1. The sequence is nonnegative. (For all n\in \mathbb{N}, a_n\geq 0.)
2. The sequence is decreasing. (a_1\geq a_2\geq a_3\geq \cdots)
3. \lim_{n\to\infty}a_n=0.

Then \sum_{n=1}^\infty (-1)^{n+1}a_n converges."

Exercise: Show that the statement above is false if we remove the second condition.

[Hint: Use the fact that \sum_{n=1}^\infty \frac{1}{n} diverges.]

Let the sequence a_n be defined as a_n=\frac{1}{n},a_{n+1}=0 for all n\in \mathbb{N}. This sequence satisfies the 1,3 but not the 2.
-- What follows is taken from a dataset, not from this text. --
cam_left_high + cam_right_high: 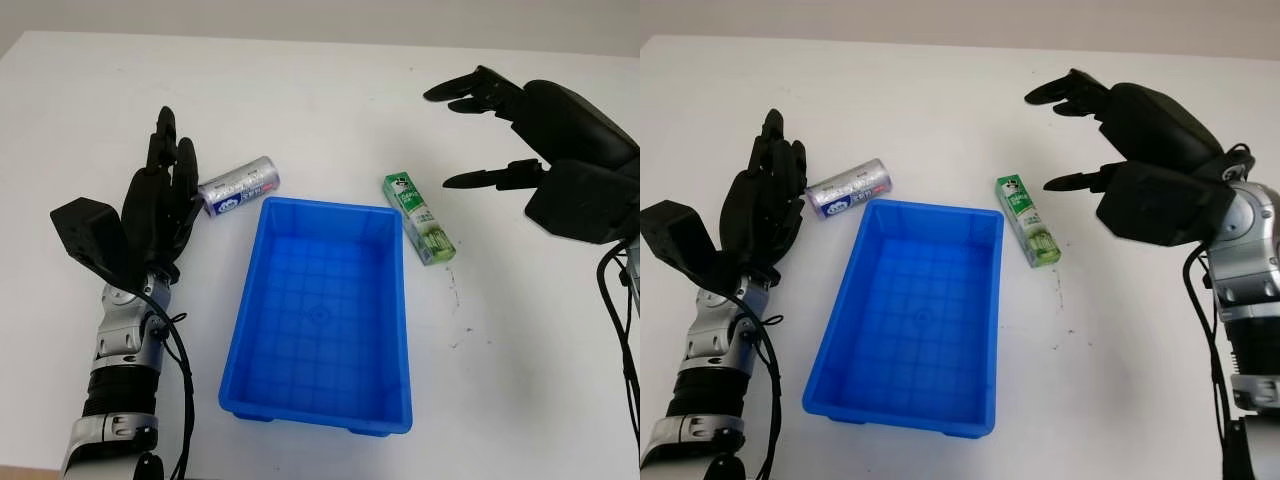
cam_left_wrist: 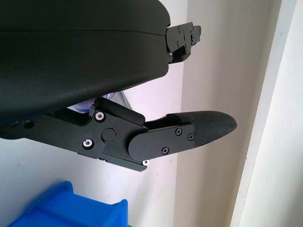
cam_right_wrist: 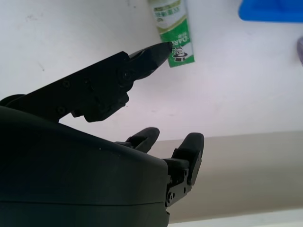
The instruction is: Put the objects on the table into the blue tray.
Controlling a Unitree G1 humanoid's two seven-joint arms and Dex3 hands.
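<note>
Two arms enter at our near edge. Nearest on the white bench (image 1: 520, 330) we see the blue tray (image 1: 320, 310), holding nothing. Beside its far-left corner stands our left hand (image 1: 160, 205), open and grasping nothing; just past it lies the silver can (image 1: 238, 186), one end partly hidden by the fingers. The green box (image 1: 418, 217) lies along the tray's far-right side. Our right hand (image 1: 1140, 150) hovers open beyond the box.

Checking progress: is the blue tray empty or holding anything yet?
Empty. The blue tray shows only its bare grid floor; the silver can and green toothpaste box lie outside it.
</note>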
And the harmonic series is not convergent.

New Material

Other tests for convergence of series

Recall the integration by parts formula:

Let A(t),a(t),b(t) be functions of t and A'(t)=a(t).

Then

\begin{aligned}
\int_p^q a(t)b(t)\,dt&=\int_p^q b(t)A'(t)\,dt\\
&=\left.b(t)A(t)\right|_p^q-\int_p^q A(t)b'(t)\,dt
\end{aligned}

Theorem 3.41 Summation by parts

Let a_n,b_n be sequences.

Let A(n)=\sum_{k=1}^n a_k. (A_{-1}=0). If 0\leq p\leq q, then

\sum_{n=p}^q a_nb_n=A_q b_q-A_{p-1}b_p-\sum_{n=p}^{q-1}A_n (b_n-b_{n+1})

Proof:

\begin{aligned}
\sum_{n=p}^q a_nb_n&=\sum_{n=p}^q (A_n-A_{n-1})b_n\\
&=\sum_{n=p}^q A_nb_n-\sum_{n=p}^q A_{n-1}b_n\\
&=\sum_{n=p}^q A_nb_n-\sum_{n=p-1}^{q-1}A_n b_{n+1}\\
&=A_qb_q-A_{p-1}b_p-\sum_{n=p}^{q-1} A_nb_n-\sum_{n=p}^{q-1} A_n b_{n+1}\\
&=A_qb_q-A_{p-1}b_p-\sum_{n=p}^{q-1} A_n (b_n-b_{n+1})
\end{aligned}

QED

Theorem 3.42 (Dirichlet's test)

Suppose

(a) the partial sum A_n of \sum a_n form a bounded sequence.
(b) b_0\geq b_1\geq b_2\geq \cdots (non-increasing)
(c) \lim_{n\to\infty}b_n=0.

Then \sum a_nb_n converges.

Proof:

By Cauchy criterion, it's enough to prove

\forall \epsilon >0, \exists N\in \mathbb{N} such that for all p\geq q\geq N,

\left|\sum_{n=p}^q a_nb_n\right|<\epsilon

By the partial sum A_n of \sum a_n form a bounded sequence. Let \left|A_n\right|\leq M for all n\in \mathbb{N}.

\begin{aligned}
\left|\sum_{n=p}^q a_nb_n\right|&=\left|A_qb_q-A_{p-1}b_p-\sum_{n=p}^{q-1}A_n (b_n-b_{n+1})\right|\\
&\leq |A_qb_q|+|A_{p-1}b_p|+\sum_{n=p}^{q-1}|A_n (b_n-b_{n+1})|\\
&\leq M|b_q|+M|b_p|+\sum_{n=p}^{q-1}M(b_n-b_{n+1})\\
&=M|b_q|+M|b_p|+M\sum_{n=p}^{q-1}(b_n-b_{n+1})\\
&=M|b_q|+M|b_p|+M(b_p-b_q)\\
&=2M|b_p|
\end{aligned}

Then we let \epsilon >0 be given. Since b_n\to 0, there exists N\in \mathbb{N} such that for all n\geq N, |b_n|<\frac{\epsilon}{2M}.

If q\geq p\geq N, then

\left|\sum_{n=p}^q a_nb_n\right|\leq 2M|b_p|<\epsilon

So \sum a_nb_n converges.

QED

Theorem 3.43 (Alternating series test)

Let (b_n)^\infty_{n=1} be a sequence such that:

(a) b_1\geq b_2\geq b_3\geq \cdots (non-increasing) (b) \lim_{n\to\infty}b_n=0

Then \sum_{n=1}^\infty (-1)^{n+1}b_n converges.

Proof:

Let a_n=(-1)^{n+1}

A_n=\sum_{k=1}^n a_k=1 if n is odd, 0 if n is even.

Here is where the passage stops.